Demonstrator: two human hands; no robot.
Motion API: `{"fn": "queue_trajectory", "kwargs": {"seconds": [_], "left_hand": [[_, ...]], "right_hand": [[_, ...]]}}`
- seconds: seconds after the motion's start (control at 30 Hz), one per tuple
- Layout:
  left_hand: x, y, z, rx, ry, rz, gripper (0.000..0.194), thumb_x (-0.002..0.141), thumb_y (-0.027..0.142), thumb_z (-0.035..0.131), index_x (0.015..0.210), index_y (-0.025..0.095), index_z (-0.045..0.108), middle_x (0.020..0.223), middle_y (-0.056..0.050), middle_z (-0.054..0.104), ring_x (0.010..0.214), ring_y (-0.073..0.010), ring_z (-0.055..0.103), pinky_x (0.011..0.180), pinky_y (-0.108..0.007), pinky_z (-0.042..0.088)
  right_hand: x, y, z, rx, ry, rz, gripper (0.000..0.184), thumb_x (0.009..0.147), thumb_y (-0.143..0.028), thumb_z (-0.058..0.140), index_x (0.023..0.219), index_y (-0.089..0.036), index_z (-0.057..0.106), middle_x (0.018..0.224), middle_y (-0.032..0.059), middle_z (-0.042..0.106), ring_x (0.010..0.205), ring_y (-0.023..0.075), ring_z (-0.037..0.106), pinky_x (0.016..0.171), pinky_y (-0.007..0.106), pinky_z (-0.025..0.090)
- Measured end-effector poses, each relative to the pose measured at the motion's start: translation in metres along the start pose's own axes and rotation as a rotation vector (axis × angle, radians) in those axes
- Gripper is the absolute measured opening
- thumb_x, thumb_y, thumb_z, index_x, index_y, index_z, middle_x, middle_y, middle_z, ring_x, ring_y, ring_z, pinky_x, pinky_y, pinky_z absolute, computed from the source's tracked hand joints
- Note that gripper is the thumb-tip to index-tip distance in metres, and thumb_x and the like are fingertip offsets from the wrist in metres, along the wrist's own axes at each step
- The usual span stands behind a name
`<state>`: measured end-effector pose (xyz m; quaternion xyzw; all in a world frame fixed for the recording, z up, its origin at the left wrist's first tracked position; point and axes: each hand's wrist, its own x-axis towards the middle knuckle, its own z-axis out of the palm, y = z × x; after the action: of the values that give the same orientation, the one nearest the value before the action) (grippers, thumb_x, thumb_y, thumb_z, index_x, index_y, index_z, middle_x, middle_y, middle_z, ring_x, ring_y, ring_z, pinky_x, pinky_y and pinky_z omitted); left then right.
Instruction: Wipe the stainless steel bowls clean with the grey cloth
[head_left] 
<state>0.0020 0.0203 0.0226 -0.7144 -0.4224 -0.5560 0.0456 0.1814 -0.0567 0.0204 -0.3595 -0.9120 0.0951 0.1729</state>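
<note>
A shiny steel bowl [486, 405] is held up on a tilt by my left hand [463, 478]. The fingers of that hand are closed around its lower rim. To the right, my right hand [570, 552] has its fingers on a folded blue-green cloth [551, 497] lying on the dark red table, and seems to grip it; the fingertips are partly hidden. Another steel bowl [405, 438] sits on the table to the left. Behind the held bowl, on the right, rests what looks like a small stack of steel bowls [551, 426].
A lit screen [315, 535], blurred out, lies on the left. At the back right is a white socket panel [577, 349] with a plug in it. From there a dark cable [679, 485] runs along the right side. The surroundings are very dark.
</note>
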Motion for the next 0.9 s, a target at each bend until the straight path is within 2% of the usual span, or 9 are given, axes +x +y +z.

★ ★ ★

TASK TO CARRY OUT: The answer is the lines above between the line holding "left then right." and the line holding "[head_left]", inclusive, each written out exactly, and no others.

COMPLETED EXERCISE:
`<state>`: measured end-effector pose (xyz m; quaternion xyzw; all in a world frame fixed for the recording, z up, its origin at the left wrist's first tracked position; point and axes: each hand's wrist, its own x-axis towards the middle knuckle, its own z-axis out of the palm, y = z × x; after the action: of the values that give the same orientation, the one nearest the value before the action) (grippers, thumb_x, thumb_y, thumb_z, index_x, index_y, index_z, middle_x, middle_y, middle_z, ring_x, ring_y, ring_z, pinky_x, pinky_y and pinky_z omitted); left then right.
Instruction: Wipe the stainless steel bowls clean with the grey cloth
[head_left] 

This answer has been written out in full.